The Problem of False Negatives

(Comments and reposts are welcome.)

In logic, you can confirm that something exists, but you in fact cannot prove the opposite. Can you “prove” that angels, Martians, ghosts, or Norse gods don’t exist? Think about it? Normally, we don’t try — we relegate these things to the category of “matters of faith” (well, maybe not the Martians) and don’t try to discuss them in either scientific or rational terms.

What about infections?

June 6th, 2020: In honor of the anniversary of D-Day, June 6th, 1944, and to put a context around how little a sacrifice wearing a mask really is

Does a negative test result mean you are actually uninfected? It turns out, it doesn’t.

We know that’s true with Lyme Disease. If it’s not treated within two weeks of infection, the virus can hide in the brain where antibiotics cannot touch it and pop out during periods of high stress to ravage the body. Same with shingles. During the remission periods, testing may not see it.

Unfortunately, the same may be true of the SARS-CoV-2 virus, which manifests itself in the body as Covid-19. We know people get negative tests and then show the symptoms. These “unconfirmed” cases aren’t counted in the infection totals, nor are then isolated from the rest of the population. And they are infectious.

What we don’t know is whether the ability to hide and produce the false negative test result is a characteristic of the virus or a defect of the test. To this point, medical researchers at Dartmouth encourage doctors to doubt negative results when there is reason to do so:

“A negative result on even a highly sensitive test cannot rule out infection if the pretest probability — an estimate before testing of a person’s chance of being infected — is high, so clinicians shouldn’t trust unexpected negative results.”(1)

In statistical terms, we have to apply a Bayesian spin to test results. The risk that a person is infected should play a factor in interpreting test results.

This plays into what I’ve said in other posts: you have no way to know who is infected, so you have to protect yourself with everyone.
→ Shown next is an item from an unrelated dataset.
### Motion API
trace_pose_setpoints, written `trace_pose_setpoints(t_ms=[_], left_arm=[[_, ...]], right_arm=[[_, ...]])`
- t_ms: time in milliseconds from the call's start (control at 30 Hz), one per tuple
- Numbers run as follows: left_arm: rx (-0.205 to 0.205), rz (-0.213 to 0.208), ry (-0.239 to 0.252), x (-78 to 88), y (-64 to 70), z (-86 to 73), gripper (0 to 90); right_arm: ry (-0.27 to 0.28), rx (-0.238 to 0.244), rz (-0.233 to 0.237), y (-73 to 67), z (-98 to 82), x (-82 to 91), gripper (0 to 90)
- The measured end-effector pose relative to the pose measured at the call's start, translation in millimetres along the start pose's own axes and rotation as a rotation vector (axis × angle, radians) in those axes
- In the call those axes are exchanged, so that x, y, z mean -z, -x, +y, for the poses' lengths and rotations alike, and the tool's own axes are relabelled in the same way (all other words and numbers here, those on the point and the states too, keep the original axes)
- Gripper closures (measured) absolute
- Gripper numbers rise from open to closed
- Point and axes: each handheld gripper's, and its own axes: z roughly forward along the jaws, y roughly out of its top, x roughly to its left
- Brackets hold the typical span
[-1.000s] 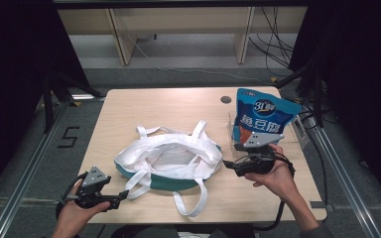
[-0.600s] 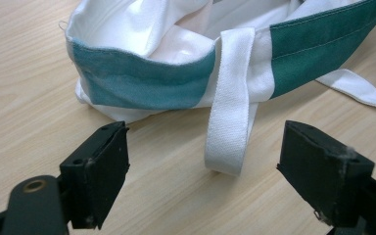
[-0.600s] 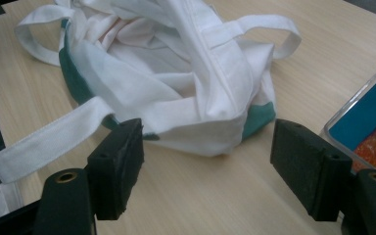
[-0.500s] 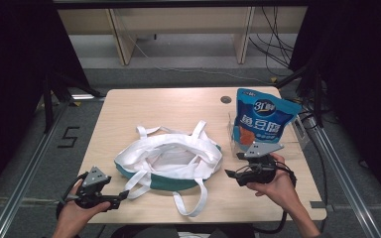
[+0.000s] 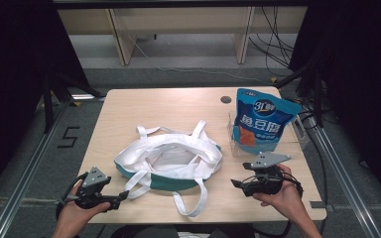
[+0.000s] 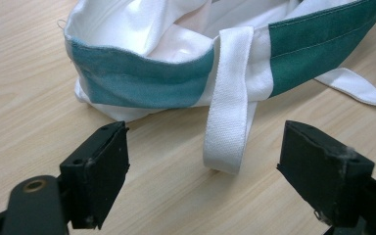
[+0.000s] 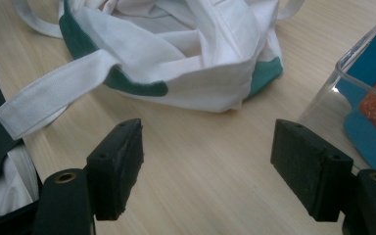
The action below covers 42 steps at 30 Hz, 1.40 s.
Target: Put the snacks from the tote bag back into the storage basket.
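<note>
Tote bag (image 5: 171, 161), white with a green band, lies slumped mid-table in the high view, with the left gripper (image 5: 119, 197) at its near-left corner and the right gripper (image 5: 234, 183) off its right side, both empty; a blue snack pouch (image 5: 262, 121) stands behind. In the left gripper view the jaws gape wide around a white strap (image 6: 227, 122) loop; close squarely on that webbing, not the table. In the right gripper view the jaws also stand wide over bare wood; steer toward the bag's rim, clear of the clear box (image 7: 345, 83).
</note>
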Motion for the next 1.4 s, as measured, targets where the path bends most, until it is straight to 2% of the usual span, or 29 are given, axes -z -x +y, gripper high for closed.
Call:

Of course, some people say — “just get infected and get it over with.” The problem with that approach is that there is a significant risk of permanent heart, lung or brain damage from the disease. Like Lyme, Chicken Pox or the Energizer Bunny, this is a disease that can keep on giving. For how long? We don’t know. It hasn’t been around long enough to know how long it hangs around or what else it can do.

We have limited testing in the US, and the tests including the one for antibodies can produce 30% false negatives. Since we only count “confirmed” cases (positive test results), both the number of people infected and deaths due to Covid-19 are larger than we are showing today.

Sources:

  1. Steven Woloshin, Neeraj Patel, Aaron S. Kesselheim. False Negative Tests for SARS-CoV-2 Infection — Challenges and Implications. New England Journal of Medicine, 2020; DOI: 10.1056/NEJMp2015897
  2. The Geisel School of Medicine at Dartmouth. “New report examines challenges and implications of false-negative COVID-19 tests.” ScienceDaily. ScienceDaily, 5 June 2020. <www.sciencedaily.com/releases/2020/06/200605140508.htm>.

2 comments

  1. Mr Crain this is an excellent post in light of the current disease and its likely return in the winter months. I believe we will be wearing masks for the foreseeable future and expect that there will still be the need for social distancing and good hygiene technique. You are spot on with how difficult the virus is making for our society and those seeking to eradicate it. Taking the herd mentality – “just let everyone get it once and for all” is dangerous And naive.